-- Material to process follows --
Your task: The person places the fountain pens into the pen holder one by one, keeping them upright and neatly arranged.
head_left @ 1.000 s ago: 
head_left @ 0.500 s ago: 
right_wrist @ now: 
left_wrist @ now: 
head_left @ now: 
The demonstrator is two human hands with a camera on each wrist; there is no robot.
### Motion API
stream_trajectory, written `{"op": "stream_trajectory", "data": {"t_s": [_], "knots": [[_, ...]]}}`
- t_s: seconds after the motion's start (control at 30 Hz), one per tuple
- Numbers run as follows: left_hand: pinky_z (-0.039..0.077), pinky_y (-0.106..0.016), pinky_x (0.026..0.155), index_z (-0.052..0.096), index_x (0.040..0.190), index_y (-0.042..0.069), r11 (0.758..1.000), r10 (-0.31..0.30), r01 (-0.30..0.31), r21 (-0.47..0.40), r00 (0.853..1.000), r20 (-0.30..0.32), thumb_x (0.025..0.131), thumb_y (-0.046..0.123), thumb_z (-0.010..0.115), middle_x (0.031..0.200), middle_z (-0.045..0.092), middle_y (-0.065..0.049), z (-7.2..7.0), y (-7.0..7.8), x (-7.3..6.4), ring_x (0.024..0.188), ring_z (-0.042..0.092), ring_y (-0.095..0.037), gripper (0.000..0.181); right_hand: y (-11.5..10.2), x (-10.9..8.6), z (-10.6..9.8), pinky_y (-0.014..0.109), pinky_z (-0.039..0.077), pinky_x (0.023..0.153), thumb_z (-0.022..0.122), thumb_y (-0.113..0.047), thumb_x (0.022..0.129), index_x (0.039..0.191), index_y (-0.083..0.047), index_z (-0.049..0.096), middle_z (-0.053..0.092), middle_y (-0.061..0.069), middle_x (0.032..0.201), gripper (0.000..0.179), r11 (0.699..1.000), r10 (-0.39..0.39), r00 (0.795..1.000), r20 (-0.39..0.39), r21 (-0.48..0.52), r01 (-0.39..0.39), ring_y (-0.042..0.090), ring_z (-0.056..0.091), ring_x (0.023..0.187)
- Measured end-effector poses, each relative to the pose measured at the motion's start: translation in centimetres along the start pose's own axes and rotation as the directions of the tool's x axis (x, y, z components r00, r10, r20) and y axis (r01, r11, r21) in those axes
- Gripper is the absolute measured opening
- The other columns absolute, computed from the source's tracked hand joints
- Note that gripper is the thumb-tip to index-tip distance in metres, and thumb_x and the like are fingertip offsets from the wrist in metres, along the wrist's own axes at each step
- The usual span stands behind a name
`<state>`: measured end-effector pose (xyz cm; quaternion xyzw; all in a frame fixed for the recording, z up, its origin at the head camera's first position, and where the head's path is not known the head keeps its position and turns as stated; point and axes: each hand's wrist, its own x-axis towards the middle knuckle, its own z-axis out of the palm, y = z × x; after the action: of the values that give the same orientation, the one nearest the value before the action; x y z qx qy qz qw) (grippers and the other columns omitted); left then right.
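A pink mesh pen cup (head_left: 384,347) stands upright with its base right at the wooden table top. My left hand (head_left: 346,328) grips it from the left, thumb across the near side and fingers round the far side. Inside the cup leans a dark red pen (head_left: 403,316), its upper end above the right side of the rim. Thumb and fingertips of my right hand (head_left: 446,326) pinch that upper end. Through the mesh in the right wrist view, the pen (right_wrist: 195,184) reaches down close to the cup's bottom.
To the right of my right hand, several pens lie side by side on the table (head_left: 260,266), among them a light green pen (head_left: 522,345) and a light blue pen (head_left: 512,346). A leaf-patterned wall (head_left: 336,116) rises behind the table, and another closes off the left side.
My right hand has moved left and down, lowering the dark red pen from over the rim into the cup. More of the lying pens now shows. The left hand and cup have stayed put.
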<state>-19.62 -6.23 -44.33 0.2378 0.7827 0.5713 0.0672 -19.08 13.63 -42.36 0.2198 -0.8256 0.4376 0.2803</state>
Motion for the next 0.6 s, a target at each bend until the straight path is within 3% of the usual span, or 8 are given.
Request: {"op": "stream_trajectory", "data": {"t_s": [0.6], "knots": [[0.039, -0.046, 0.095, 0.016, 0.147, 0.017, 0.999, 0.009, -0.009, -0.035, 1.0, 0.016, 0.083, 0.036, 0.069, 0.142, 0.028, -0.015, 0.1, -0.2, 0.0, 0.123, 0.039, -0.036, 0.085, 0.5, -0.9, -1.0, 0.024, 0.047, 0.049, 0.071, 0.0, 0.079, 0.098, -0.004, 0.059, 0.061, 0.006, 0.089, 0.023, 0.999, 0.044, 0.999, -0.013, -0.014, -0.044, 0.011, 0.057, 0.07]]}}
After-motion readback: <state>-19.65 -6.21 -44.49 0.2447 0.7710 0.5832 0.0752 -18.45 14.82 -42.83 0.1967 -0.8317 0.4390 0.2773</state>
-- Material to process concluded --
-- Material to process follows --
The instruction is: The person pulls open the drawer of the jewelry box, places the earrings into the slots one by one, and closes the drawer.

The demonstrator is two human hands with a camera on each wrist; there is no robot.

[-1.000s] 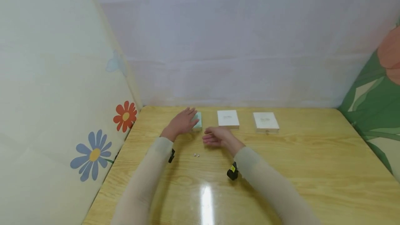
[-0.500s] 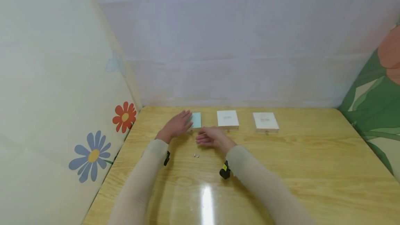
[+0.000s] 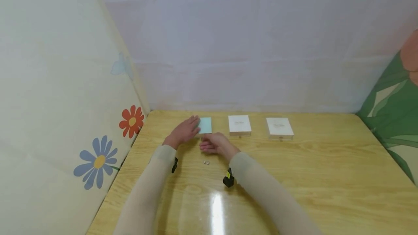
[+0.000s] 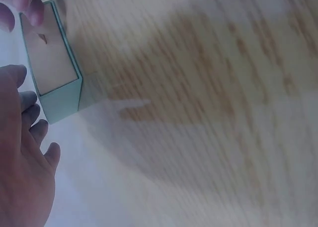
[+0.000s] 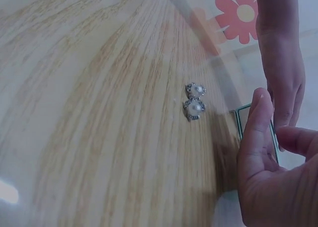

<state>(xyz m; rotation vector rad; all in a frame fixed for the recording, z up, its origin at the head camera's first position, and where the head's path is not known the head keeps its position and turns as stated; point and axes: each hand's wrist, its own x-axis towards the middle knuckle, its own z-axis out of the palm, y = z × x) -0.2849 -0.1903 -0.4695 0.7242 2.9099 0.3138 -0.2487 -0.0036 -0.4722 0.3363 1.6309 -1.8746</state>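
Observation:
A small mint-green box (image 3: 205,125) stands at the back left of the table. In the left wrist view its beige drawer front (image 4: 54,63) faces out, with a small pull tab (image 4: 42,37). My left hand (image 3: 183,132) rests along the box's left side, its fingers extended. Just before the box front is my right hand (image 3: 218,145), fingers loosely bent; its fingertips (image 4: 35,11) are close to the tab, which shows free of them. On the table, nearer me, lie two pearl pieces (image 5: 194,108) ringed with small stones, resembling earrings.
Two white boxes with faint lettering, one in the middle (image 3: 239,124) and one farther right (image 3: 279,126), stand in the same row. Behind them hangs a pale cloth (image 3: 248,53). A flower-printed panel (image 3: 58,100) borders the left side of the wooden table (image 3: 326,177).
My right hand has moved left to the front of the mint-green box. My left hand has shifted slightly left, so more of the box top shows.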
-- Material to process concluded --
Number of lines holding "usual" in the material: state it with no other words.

2